Directions: Every line below from the one containing "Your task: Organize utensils" through the one containing "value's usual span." must be transcribed exactly. Omit all lines outside that stretch.

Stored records
———

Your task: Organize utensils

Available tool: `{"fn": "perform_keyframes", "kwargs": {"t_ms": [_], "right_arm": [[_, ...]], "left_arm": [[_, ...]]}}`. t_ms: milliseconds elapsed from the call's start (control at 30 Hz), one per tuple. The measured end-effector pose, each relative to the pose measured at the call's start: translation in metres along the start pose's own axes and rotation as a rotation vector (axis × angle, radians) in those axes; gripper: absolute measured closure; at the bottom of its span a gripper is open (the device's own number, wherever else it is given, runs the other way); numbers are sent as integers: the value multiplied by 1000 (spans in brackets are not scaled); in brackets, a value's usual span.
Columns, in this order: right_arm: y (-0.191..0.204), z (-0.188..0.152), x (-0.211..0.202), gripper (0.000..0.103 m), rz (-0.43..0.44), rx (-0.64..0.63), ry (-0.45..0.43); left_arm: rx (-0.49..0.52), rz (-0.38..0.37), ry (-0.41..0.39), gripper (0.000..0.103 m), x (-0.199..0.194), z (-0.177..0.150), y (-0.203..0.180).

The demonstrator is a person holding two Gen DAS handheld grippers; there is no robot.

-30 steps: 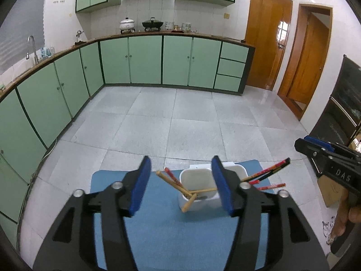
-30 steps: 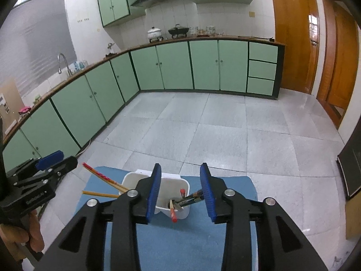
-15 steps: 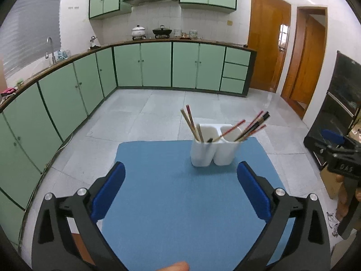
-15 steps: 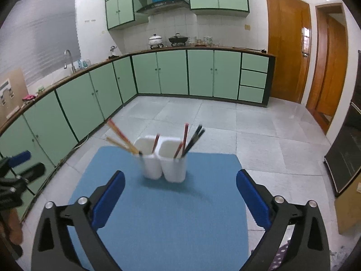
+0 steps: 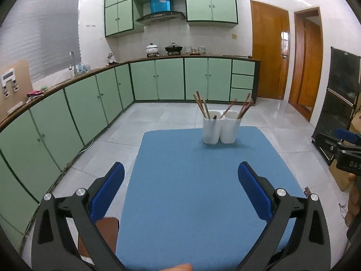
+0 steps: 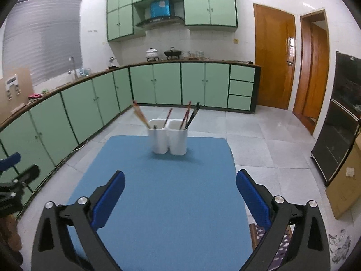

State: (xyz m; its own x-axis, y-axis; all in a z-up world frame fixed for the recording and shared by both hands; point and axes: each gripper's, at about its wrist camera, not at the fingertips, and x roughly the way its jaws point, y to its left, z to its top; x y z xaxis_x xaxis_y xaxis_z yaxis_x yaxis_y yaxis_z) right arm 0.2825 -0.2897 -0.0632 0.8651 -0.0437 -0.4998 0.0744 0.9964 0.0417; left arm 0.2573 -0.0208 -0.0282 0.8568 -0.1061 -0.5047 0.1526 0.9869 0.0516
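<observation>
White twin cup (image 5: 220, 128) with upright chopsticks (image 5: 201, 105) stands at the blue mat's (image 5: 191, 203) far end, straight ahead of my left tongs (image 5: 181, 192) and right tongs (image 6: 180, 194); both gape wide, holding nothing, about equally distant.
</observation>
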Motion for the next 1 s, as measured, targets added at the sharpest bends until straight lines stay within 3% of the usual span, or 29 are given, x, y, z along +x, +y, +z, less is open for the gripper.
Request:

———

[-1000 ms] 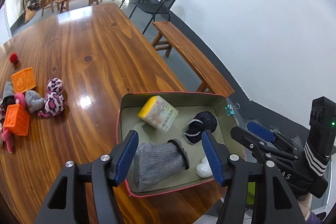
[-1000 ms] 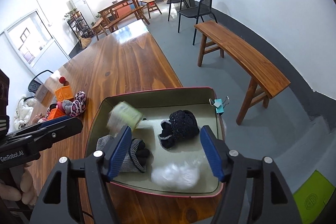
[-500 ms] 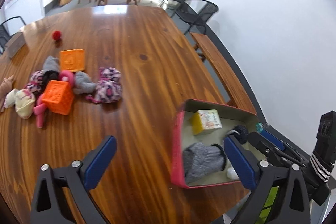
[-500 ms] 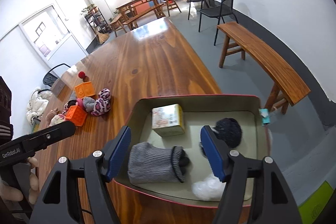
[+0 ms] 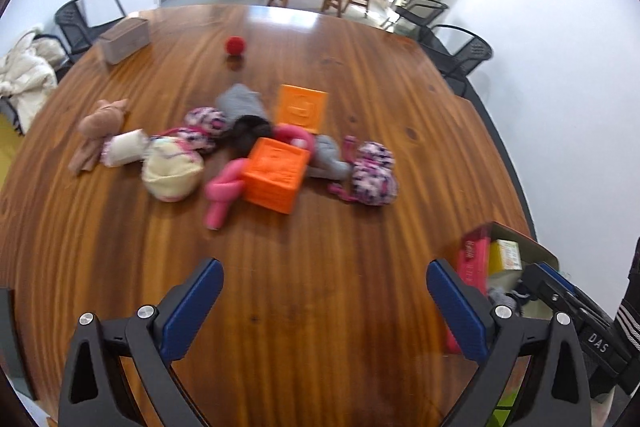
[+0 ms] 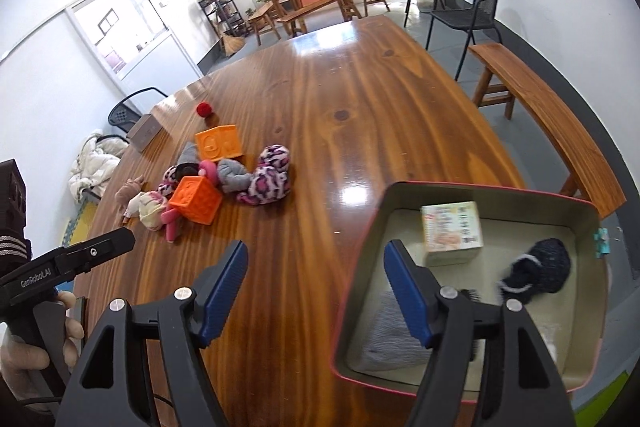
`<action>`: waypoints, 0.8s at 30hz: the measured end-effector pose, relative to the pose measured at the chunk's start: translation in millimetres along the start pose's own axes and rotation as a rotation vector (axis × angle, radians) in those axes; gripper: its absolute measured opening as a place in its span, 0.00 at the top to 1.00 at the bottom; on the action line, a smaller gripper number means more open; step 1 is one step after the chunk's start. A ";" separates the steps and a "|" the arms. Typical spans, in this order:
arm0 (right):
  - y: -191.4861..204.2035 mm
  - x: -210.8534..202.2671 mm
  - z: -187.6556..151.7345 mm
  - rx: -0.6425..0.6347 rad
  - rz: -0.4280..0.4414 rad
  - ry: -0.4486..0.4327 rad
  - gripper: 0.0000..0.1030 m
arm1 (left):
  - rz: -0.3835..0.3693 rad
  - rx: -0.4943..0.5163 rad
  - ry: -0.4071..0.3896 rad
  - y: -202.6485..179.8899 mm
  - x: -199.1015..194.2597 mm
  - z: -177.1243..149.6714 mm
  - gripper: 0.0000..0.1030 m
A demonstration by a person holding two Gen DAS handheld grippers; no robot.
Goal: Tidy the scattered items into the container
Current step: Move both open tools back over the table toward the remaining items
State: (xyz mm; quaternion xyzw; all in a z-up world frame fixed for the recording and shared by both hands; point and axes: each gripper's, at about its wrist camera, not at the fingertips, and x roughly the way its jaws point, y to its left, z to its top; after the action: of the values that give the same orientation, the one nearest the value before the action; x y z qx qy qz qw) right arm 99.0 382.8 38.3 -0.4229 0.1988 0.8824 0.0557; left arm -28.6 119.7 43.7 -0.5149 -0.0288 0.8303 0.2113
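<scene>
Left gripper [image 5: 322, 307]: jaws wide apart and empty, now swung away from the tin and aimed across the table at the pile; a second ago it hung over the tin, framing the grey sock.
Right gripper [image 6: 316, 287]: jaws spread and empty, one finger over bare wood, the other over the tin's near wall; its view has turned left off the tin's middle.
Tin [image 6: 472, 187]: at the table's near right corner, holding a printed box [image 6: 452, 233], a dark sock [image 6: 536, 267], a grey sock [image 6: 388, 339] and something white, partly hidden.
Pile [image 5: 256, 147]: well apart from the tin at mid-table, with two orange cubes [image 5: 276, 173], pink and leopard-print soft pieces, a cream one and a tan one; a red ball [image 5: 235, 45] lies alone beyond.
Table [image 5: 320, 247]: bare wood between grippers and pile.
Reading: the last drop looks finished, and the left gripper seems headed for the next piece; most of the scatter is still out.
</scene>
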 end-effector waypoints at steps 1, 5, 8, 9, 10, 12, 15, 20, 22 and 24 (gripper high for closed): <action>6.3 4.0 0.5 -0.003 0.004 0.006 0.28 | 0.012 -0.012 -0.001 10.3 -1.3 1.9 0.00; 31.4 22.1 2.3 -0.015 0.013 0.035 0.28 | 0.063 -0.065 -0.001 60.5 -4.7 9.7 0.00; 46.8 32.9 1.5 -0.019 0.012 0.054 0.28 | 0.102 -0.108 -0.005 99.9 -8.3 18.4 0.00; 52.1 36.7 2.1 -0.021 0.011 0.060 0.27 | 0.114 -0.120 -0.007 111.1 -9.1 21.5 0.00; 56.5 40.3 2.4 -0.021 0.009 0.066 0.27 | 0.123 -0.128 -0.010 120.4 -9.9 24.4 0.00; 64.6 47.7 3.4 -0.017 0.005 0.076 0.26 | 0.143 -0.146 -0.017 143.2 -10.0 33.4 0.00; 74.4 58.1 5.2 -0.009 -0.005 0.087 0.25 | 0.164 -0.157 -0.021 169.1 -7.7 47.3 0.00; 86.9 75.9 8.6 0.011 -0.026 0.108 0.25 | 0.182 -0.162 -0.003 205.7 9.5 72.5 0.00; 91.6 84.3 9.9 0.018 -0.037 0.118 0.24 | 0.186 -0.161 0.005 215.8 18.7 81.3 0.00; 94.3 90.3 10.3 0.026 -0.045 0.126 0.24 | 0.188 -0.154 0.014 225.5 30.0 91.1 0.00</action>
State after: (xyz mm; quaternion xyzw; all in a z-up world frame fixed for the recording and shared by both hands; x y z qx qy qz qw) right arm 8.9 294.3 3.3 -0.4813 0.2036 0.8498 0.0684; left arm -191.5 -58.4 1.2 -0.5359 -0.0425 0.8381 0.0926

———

Answer for the task:
Your task: Organize utensils

Available tool: `{"fn": "perform_keyframes", "kwargs": {"t_ms": [_], "right_arm": [[_, ...]], "left_arm": [[_, ...]]}}`. t_ms: milliseconds elapsed from the call's start (control at 30 Hz), one per tuple. The measured end-effector pose, each relative to the pose measured at the call's start: translation in metres along the start pose's own axes and rotation as a rotation vector (axis × angle, radians) in those axes; gripper: absolute measured closure; at the bottom of its span a gripper is open (the device's own number, wherever else it is given, runs the other way); numbers are sent as integers: the value multiplied by 1000 (spans in brackets are not scaled); in brackets, a value's usual span.

That concludes the output.